Description of the task: All of the data needs to be repeated exactly.

Data shown:
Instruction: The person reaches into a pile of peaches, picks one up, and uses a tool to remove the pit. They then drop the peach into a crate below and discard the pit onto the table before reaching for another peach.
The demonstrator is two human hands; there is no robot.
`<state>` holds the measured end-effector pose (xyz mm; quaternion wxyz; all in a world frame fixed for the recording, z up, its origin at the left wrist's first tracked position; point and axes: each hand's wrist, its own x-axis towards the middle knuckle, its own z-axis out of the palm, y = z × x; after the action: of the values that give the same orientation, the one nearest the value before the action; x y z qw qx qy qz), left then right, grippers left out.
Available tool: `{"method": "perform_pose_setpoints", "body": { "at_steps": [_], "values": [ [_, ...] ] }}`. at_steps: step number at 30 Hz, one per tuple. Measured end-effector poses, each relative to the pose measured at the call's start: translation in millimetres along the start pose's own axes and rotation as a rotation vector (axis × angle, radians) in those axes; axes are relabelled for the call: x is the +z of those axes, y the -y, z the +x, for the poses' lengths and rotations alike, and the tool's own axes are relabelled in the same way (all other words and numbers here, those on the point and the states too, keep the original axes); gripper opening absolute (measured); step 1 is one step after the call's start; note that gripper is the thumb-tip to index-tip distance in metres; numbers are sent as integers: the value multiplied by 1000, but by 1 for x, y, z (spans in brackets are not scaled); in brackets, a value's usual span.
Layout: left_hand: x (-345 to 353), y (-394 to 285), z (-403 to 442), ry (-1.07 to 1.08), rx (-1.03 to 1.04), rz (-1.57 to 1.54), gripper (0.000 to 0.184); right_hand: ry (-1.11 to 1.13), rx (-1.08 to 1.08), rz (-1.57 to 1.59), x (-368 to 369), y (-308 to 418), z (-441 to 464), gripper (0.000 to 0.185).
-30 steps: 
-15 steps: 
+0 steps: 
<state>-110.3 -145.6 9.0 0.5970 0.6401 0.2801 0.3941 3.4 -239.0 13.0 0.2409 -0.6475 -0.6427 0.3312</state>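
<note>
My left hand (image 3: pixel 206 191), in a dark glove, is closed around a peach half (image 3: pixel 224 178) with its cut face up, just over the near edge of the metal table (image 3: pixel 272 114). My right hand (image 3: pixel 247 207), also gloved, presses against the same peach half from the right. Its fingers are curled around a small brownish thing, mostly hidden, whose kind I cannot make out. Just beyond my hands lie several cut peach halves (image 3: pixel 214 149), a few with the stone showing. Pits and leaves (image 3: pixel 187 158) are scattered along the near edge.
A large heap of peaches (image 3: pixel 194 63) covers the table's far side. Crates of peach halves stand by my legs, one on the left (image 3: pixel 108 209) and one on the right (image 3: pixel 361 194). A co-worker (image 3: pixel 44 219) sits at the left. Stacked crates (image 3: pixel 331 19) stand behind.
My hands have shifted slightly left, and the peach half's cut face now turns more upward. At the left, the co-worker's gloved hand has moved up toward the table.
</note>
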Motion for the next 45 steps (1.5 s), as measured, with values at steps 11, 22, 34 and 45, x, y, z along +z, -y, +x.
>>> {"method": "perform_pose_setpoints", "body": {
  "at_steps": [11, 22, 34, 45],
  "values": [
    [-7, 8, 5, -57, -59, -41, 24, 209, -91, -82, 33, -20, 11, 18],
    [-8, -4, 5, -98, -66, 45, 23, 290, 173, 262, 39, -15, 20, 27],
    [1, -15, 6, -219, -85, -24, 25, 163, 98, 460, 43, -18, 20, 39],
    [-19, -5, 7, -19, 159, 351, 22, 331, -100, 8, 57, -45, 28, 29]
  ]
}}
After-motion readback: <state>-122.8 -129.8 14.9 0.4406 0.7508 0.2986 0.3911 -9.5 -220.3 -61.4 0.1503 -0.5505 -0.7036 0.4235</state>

Answer to the problem:
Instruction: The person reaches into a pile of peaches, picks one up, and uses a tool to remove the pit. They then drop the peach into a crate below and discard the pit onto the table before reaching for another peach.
The demonstrator is two human hands; there is no robot.
`<state>` holds the measured end-effector pose (xyz mm; quaternion wxyz; all in a world frame fixed for the recording, z up, its origin at the left wrist's first tracked position; point and axes: each hand's wrist, its own x-axis towards the middle knuckle, its own z-axis out of the palm, y = z × x; after the action: of the values that give the same orientation, the one nearest the value before the action; x y z qw qx qy qz), left then right, grippers left out.
Available tool: `{"method": "perform_pose_setpoints", "body": { "at_steps": [_], "values": [ [_, ...] ] }}`. at_steps: step number at 30 Hz, one per tuple. Measured end-effector poses, each relative to the pose measured at the call's start: translation in millimetres along the start pose's own axes and rotation as a rotation vector (axis × angle, radians) in those axes; axes are relabelled for the call: x is the +z of those axes, y the -y, z the +x, for the poses' lengths and rotations alike, and the tool's own axes are relabelled in the same way (all other words and numbers here, those on the point and the states too, keep the original axes); gripper opening absolute (measured); step 1 is one step after the call's start; note that gripper is the thumb-tip to index-tip distance in metres; numbers are sent as integers: the value multiplied by 1000, but by 1 for x, y, z (spans in brackets are not scaled); in brackets, a value's usual span.
Layout: left_hand: x (-345 to 353), y (-394 to 285), z (-403 to 442), ry (-1.07 to 1.08), rx (-1.03 to 1.04), rz (-1.57 to 1.54), gripper (0.000 to 0.184); right_hand: ry (-1.11 to 1.13), rx (-1.08 to 1.08), rz (-1.57 to 1.59), x (-368 to 369), y (-308 to 418), z (-441 to 464), gripper (0.000 to 0.185).
-30 steps: 
-15 steps: 
+0 steps: 
<state>-110.3 -145.6 9.0 0.5970 0.6401 0.2801 0.3941 3.4 -239.0 13.0 0.2409 -0.6475 -0.6427 0.3312</state>
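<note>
My left hand (image 3: pixel 206 191), in a dark glove, is closed around a peach half (image 3: pixel 224 178) with its cut face up, just over the near edge of the metal table (image 3: pixel 272 114). My right hand (image 3: pixel 247 207), also gloved, presses against the same peach half from the right. Its fingers are curled around a small brownish thing, mostly hidden, whose kind I cannot make out. Just beyond my hands lie several cut peach halves (image 3: pixel 214 149), a few with the stone showing. Pits and leaves (image 3: pixel 187 158) are scattered along the near edge.
A large heap of peaches (image 3: pixel 194 63) covers the table's far side. Crates of peach halves stand by my legs, one on the left (image 3: pixel 108 209) and one on the right (image 3: pixel 361 194). A co-worker (image 3: pixel 44 219) sits at the left. Stacked crates (image 3: pixel 331 19) stand behind.
My hands have shifted slightly left, and the peach half's cut face now turns more upward. At the left, the co-worker's gloved hand has moved up toward the table.
</note>
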Motion for the next 45 steps (1.5 s), as measured, with values at steps 11, 22, 34 and 45, x, y, z along +z, -y, +x.
>>> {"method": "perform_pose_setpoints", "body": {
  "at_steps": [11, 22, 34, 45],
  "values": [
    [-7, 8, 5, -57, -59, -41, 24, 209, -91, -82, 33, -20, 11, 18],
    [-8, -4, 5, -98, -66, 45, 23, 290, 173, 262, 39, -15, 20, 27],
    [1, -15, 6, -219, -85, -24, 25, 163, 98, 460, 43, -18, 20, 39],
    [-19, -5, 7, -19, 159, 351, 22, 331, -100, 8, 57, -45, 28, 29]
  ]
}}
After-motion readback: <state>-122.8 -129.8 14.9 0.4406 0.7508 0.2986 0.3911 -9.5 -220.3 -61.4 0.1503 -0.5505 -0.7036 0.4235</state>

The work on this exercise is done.